## Task to carry out
Where the material below has a line containing "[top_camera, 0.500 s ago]", start repeating exactly, and keep going through the line containing "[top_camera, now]", with no other lines.

|---|

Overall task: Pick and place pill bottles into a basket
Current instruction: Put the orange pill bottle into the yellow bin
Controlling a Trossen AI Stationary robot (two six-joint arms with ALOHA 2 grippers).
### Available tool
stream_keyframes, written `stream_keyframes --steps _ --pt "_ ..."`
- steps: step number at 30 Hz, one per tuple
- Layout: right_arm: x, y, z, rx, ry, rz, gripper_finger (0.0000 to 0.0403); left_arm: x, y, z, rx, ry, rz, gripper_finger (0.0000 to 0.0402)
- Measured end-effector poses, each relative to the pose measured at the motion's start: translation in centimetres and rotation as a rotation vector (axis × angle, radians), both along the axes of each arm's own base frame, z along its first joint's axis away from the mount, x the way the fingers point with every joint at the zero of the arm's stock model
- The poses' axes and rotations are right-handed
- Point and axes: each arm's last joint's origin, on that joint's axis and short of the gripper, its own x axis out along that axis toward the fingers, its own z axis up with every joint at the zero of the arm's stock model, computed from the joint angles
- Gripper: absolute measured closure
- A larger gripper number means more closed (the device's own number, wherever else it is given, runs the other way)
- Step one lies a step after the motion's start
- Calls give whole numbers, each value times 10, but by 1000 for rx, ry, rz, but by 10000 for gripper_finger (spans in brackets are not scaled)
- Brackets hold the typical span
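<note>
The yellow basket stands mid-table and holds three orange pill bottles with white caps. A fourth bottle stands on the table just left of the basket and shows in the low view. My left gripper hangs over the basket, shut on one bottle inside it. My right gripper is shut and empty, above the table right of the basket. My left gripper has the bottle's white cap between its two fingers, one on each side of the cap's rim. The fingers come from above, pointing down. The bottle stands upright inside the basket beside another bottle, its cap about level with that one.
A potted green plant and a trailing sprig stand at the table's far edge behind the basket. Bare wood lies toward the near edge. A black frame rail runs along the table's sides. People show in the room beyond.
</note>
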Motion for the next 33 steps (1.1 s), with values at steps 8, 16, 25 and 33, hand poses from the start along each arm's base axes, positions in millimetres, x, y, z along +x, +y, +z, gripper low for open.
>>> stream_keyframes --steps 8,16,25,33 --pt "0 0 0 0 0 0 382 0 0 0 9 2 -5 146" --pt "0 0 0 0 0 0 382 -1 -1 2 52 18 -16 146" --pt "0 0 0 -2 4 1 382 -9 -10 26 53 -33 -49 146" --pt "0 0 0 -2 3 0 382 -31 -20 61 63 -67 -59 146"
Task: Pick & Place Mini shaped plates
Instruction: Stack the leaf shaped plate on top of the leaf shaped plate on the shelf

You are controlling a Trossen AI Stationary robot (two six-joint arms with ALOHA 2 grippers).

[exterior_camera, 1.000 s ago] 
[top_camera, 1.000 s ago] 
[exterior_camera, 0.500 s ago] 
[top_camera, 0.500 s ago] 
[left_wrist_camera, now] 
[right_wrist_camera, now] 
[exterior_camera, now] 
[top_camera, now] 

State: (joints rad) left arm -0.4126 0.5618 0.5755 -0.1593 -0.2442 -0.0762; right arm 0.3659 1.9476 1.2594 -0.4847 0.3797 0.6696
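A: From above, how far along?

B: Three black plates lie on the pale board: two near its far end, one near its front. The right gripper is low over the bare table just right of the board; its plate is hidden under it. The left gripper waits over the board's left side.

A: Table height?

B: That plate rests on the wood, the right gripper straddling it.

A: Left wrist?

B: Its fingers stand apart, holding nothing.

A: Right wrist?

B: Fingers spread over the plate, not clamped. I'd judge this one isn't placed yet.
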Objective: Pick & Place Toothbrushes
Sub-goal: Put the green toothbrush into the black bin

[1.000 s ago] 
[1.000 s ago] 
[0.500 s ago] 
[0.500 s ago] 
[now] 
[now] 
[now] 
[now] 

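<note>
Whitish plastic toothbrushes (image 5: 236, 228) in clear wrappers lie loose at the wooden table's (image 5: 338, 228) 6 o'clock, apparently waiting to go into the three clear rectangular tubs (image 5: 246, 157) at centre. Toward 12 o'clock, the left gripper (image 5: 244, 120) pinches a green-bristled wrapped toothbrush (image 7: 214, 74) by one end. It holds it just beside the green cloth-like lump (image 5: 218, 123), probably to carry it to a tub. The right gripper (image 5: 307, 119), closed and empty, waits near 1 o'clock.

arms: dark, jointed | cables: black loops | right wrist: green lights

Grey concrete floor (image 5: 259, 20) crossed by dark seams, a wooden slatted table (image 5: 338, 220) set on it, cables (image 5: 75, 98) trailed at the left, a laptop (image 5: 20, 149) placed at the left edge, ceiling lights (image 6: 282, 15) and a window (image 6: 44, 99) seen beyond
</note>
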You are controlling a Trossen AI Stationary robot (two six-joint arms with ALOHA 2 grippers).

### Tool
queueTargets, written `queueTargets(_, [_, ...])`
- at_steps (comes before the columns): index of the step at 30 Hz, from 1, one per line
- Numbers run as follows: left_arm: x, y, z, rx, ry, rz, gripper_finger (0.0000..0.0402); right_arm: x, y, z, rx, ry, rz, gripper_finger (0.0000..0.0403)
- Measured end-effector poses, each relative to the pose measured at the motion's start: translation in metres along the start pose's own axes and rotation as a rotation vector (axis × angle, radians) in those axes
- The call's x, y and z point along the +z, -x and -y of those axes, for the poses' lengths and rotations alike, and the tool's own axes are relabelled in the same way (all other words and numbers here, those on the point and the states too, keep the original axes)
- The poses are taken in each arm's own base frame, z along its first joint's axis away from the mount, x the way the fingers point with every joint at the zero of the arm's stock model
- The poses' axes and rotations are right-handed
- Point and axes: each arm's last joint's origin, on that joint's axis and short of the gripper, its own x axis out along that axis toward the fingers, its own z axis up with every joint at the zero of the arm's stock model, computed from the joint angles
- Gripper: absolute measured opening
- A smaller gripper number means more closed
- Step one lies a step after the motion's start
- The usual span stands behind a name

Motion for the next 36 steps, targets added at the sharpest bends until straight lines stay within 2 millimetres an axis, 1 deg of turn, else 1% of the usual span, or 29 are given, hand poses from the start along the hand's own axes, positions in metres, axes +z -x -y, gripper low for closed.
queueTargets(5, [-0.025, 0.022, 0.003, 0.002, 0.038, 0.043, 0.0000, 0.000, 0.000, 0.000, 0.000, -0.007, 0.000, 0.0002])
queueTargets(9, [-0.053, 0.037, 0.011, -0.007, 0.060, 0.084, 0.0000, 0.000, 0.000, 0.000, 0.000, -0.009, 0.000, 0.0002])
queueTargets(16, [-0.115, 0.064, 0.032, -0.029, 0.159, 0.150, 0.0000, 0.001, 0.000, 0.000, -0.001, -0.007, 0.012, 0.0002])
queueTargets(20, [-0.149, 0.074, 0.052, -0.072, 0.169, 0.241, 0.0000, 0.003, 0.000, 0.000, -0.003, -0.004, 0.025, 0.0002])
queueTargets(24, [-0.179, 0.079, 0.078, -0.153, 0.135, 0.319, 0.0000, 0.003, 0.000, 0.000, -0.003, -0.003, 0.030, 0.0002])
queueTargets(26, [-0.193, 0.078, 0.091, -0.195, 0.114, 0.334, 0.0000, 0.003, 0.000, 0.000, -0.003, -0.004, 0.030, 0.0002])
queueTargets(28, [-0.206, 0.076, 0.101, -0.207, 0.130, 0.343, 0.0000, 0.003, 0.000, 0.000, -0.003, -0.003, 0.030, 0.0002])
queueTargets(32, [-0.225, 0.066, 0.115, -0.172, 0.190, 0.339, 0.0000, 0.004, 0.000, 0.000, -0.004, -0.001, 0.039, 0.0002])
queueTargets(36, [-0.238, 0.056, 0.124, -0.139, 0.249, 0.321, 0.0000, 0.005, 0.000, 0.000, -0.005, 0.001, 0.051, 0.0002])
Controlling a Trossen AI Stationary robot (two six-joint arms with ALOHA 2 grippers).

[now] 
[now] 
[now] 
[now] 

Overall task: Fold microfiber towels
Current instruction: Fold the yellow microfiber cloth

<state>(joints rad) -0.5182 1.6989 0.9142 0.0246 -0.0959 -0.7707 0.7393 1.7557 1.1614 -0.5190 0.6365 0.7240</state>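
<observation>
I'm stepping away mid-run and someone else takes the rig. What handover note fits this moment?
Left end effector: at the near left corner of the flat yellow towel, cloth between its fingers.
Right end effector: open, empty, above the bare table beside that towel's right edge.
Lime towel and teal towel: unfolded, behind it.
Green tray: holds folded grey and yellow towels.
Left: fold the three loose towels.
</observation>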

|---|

## Reply to the exercise
[top_camera, 0.500 s ago] 
[left_wrist_camera, now] 
[right_wrist_camera, now] 
[exterior_camera, now] 
[top_camera, now] 

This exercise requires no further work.